### Assigned task
Take the entries below and print only the lines from the one with "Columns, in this" through the one with "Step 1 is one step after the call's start", exactly as they stand, both ends included.
START Record extracts
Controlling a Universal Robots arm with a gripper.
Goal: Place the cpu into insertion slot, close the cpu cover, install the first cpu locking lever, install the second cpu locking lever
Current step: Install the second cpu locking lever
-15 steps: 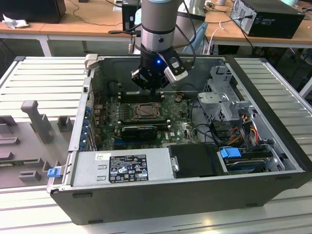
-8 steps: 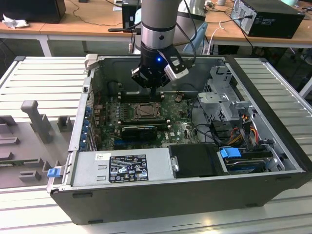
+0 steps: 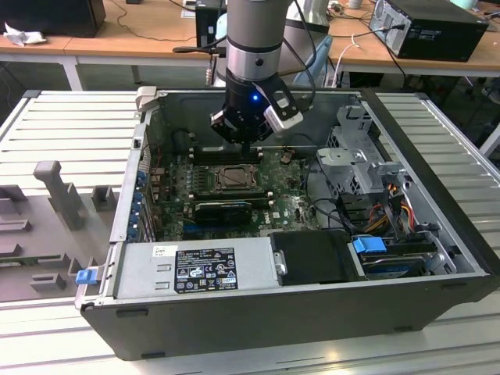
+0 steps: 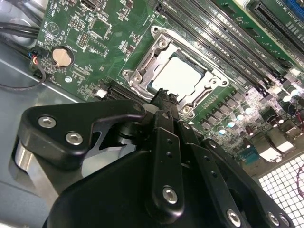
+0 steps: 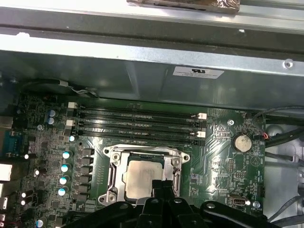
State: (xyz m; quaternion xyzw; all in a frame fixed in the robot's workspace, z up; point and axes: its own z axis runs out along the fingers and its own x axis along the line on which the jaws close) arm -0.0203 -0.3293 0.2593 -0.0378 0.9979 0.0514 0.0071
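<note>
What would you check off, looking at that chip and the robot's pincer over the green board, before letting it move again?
1. Small square silver-grey chip seated in the square dark metal-edged socket: ok, it lies flat inside.
2. Thin square metal frame cover down around the chip: ok, it appears closed in both wrist views.
3. Locking levers latched: cannot tell.
4. Black pincer empty: ok, nothing shows at its tip.
5. Pincer over the socket: ok, its tip sits at the socket's edge.
6. Pincer touching the cover: cannot tell.
</note>
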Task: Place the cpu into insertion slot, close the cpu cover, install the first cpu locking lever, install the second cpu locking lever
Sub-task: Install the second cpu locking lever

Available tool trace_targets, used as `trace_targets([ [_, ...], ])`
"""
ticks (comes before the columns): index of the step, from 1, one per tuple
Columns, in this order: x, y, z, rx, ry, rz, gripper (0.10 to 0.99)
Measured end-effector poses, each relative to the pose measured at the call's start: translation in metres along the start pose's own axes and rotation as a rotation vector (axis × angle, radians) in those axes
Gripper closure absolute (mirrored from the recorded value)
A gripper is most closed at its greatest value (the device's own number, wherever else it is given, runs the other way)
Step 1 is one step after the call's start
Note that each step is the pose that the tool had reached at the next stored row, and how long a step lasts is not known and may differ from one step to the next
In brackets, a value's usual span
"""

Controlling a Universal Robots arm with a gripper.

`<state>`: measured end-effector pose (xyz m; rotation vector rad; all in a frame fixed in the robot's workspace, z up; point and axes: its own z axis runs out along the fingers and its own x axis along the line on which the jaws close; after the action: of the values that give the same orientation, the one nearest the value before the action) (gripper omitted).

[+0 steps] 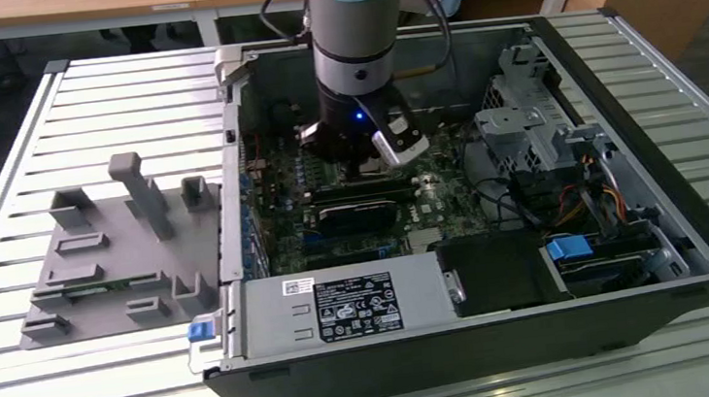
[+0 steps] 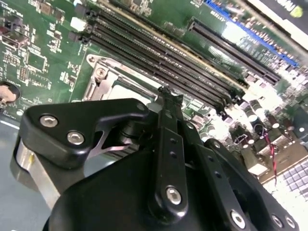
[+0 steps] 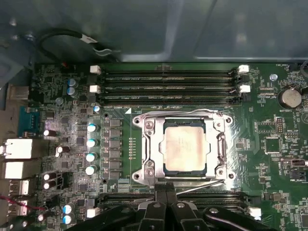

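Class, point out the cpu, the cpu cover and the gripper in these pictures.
cpu [image 3: 184, 146]: first wrist view, centre of its metal top.
cpu cover [image 3: 148, 144]: first wrist view, side bar of the silver frame.
gripper [image 3: 166, 192]: first wrist view, the fingertips.
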<state>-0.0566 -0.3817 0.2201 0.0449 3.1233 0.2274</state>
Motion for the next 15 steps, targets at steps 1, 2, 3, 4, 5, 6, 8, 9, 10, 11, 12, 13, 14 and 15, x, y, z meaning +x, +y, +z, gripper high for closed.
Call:
trace_targets([
  [1, 0.0008, -0.0011, 0.0, -0.001, 0.0001, -0.001, 0.976],
  [2, 0.0017, -0.0018, 0.0, -0.002, 0.0004, -0.003, 0.976],
  [3, 0.0027, -0.0024, 0.0001, -0.003, 0.0009, -0.006, 0.976],
  [4, 0.0036, -0.0029, 0.0002, -0.004, 0.0015, -0.009, 0.976],
  [5, 0.0044, -0.0034, 0.0004, -0.005, 0.002, -0.013, 0.976],
  [6, 0.0048, -0.0036, 0.001, -0.007, 0.0023, -0.015, 0.976],
  [8, 0.005, -0.0038, 0.0027, -0.01, 0.0025, -0.016, 0.976],
  [9, 0.0051, -0.004, 0.0038, -0.012, 0.0025, -0.016, 0.976],
  [10, 0.0051, -0.0042, 0.005, -0.013, 0.0026, -0.016, 0.976],
  [11, 0.0051, -0.0044, 0.0062, -0.015, 0.0026, -0.016, 0.976],
  [12, 0.0052, -0.0046, 0.0077, -0.016, 0.0026, -0.015, 0.976],
  [13, 0.0052, -0.0048, 0.0091, -0.017, 0.0027, -0.016, 0.976],
  [14, 0.0053, -0.005, 0.0104, -0.018, 0.0027, -0.016, 0.976],
  [15, 0.0057, -0.0052, 0.0115, -0.019, 0.0027, -0.016, 0.976],
])
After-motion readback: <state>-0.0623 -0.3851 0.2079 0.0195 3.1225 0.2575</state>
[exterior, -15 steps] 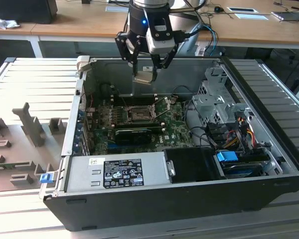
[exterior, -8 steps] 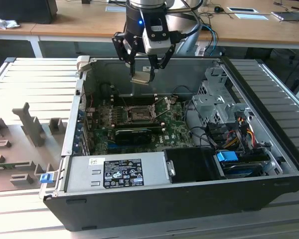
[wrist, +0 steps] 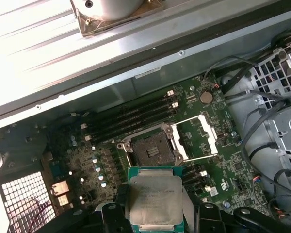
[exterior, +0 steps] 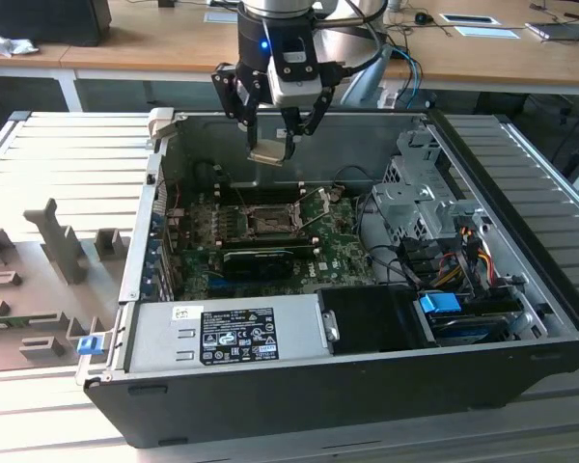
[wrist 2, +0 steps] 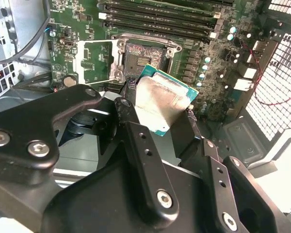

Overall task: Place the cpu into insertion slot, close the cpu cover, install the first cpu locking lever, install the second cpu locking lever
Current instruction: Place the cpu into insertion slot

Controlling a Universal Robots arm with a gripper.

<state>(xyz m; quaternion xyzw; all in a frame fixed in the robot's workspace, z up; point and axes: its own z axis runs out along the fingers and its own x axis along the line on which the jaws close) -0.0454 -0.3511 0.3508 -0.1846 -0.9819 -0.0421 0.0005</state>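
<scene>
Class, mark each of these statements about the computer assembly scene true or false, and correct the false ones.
1. The hand grips the cpu. True.
2. The cpu already sits in the insertion slot. False: the slot is empty, and the cpu is held above the motherboard.
3. The cpu cover is swung open, off the slot. True.
4. A side panel shuts the computer case. False: the case lies open, with the motherboard exposed.
</scene>
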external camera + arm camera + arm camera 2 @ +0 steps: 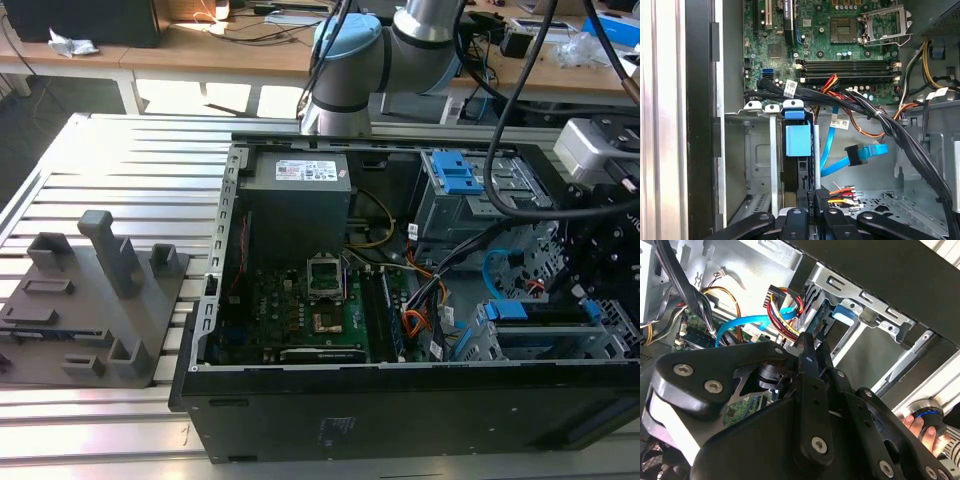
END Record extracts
### Exercise result
Columns, in this order: x, y, z, rx, ry, rz, gripper (0.10 to 0.99)
Measured end-effector poses, each relative to the pose measured at the call's start: translation in metres along the start pose's own axes and rotation as a rotation vector (axis × angle, radians) in those axes
Gripper closure absolute (mirrored from the recorded value)
A gripper is most closed at its greatest value (the device's own number, wherever else it is given, runs the other way)
Step 1 is one step after the call's start

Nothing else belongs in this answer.